Yours definetly fits that category. Makes me smile everytime I see it. Reminds me of Stewie Griffin doing the same thing in his baby bed, only the machine gun is pointed up- a Rambo 2 moment I think.
SPencer
 
Yours definetly fits that category. Makes me smile everytime I see it. Reminds me of Stewie Griffin doing the same thing in his baby bed, only the machine gun is pointed up- a Rambo 2 moment I think.
SPencer

Spencermm either you are too easily amused, or else you really do belong in Iraq or Afghanistan. Maybe you could talk to the recruiters again?
 
Science fans, and some scientists, forget that all science is merely inference. They attempt instead to elevate their science to dogma.

BS, you either don't know what science is or you don't know what dogma is (or both)
 
Spencermm either you are too easily amused, or else you really do belong in Iraq or Afghanistan. Maybe you could talk to the recruiters again?
Neras, I am WAY easily amused, I DO belong in Iraq or Afghanistan, AND I would love hang with you my Brother.
You and I, we two Christians, don't see eye to eye on everything, but I got a feeling we would enjoy each other's company.
Spencer
 
I'm glad to see most folks are rational in here! I do see where the creationist or now the new thing is "intelligent design" folks are coming from. It was once explained to me that all the elements to create life must have been combined by what they believe to be God. I think when people visualize God as human, the whole creation theory is far fetched. Especially if you go the Adam and Eve route. However, I don't see God in human form but more as Mother Nature which for me clearly explains how life began in the sea and evolved to what we SEA (PUN INTENDED) today. Thank God for that cause we wouldn't have this sport we love so much!
 
And the nearest that you actually get to contemporaneity with the alleged Jesus is more than 30 years after his death. Sorry ... game, set, match. You really do need to go back to school, or at least learn to read the entire thread before you bloviate.
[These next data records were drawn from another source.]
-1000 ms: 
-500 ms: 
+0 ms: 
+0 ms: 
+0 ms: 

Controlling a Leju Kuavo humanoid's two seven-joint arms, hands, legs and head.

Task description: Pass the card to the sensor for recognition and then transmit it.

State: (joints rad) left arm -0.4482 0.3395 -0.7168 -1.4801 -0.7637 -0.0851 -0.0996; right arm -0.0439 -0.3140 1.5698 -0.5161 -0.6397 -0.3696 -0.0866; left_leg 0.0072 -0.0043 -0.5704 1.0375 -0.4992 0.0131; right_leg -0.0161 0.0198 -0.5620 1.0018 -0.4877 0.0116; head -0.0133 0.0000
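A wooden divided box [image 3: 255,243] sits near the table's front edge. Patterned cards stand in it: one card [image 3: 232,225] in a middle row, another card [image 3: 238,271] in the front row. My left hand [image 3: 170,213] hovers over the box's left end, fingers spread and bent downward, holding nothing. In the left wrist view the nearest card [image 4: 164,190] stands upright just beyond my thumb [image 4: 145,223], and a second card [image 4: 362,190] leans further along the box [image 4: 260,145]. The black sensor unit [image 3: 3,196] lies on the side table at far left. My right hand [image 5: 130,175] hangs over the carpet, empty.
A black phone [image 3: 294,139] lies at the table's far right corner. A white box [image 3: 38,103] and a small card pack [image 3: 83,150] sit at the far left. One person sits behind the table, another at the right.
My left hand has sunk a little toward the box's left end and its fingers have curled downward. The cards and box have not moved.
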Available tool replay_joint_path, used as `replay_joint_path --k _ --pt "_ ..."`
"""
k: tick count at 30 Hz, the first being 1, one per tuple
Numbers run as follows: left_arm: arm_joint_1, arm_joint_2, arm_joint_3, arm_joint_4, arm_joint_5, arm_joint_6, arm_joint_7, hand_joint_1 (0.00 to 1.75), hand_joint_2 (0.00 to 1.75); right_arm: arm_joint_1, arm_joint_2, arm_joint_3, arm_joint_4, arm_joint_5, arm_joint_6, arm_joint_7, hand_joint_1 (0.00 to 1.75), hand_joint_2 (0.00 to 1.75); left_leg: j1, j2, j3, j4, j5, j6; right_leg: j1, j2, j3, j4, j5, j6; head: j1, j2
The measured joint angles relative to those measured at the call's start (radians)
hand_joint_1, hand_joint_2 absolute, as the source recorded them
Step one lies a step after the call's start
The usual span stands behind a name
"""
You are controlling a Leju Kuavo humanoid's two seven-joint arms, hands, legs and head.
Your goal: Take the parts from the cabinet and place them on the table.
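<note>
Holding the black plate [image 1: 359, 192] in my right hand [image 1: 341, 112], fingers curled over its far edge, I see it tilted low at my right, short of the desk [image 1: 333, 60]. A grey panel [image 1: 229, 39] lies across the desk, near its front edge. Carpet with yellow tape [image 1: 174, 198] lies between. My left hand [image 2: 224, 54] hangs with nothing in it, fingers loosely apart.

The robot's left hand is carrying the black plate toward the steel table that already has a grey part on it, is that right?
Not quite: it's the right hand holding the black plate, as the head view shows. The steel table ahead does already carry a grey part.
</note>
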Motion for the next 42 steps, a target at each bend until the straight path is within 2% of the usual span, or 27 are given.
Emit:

Consider the following list. These are the historians and writers who DID live within Christ's alleged lifetime or within a hundred years of it, after the time:

Apollonius
Appian
Arrian
Aulus Gellius
Columella
Damis
Dio Chrysostom
Dion Pruseus
Epictetus
Favorinus
Florus Lucius
Hermogones
Josephus
Justus of Tiberius
Juvenal
Lucanus
Lucian
Lysias
Martial
Paterculus
Pausanias
Persius
Petronius
Phaedrus
Philo-Judaeus
Phlegon
Pliny the Elder
Pliny the Younger
Plutarch
Pompon Mela
Ptolemy
Quintilian
Quintius Curtius
Seneca
Silius Italicus
Statius
Suetonius
Tacitus
Theon of Smyran
Valerius Flaccus
Valerius Maximus

Yet, aside from two FORGED passages in the works of a Jewish writer, and two disputed passages in the works of Roman writers, there isn't ANY mention of Jesus Christ. At all. Consider:
"Philo was born before the beginning of the Christian era, and lived until long after the reputed death of Christ. He wrote an account of the Jews covering the entire time that Christ is said to have existed on earth. He was living in or near Jerusalem when Christ's miraculous birth and the Herodian massacred occurred. He was there when Christ made his triumphal entry into Jerusalem. He was there when the crucifixion with its attendant earthquake, supernatural darkness, and resurrection of the dead took place -- when Christ himself rose from the dead, and in the rpesence of many witnesses ascended into heaven. "These marvelous events which must have filled the world with amazement, had they really occurred, we unknown to him. It was Philo who developed the doctrine of the Logos, or Word, and although this Word incarnate dwelt in that very land and in the presence of multitudes revealed himself and demonstrated his divine powers, Philo saw it not.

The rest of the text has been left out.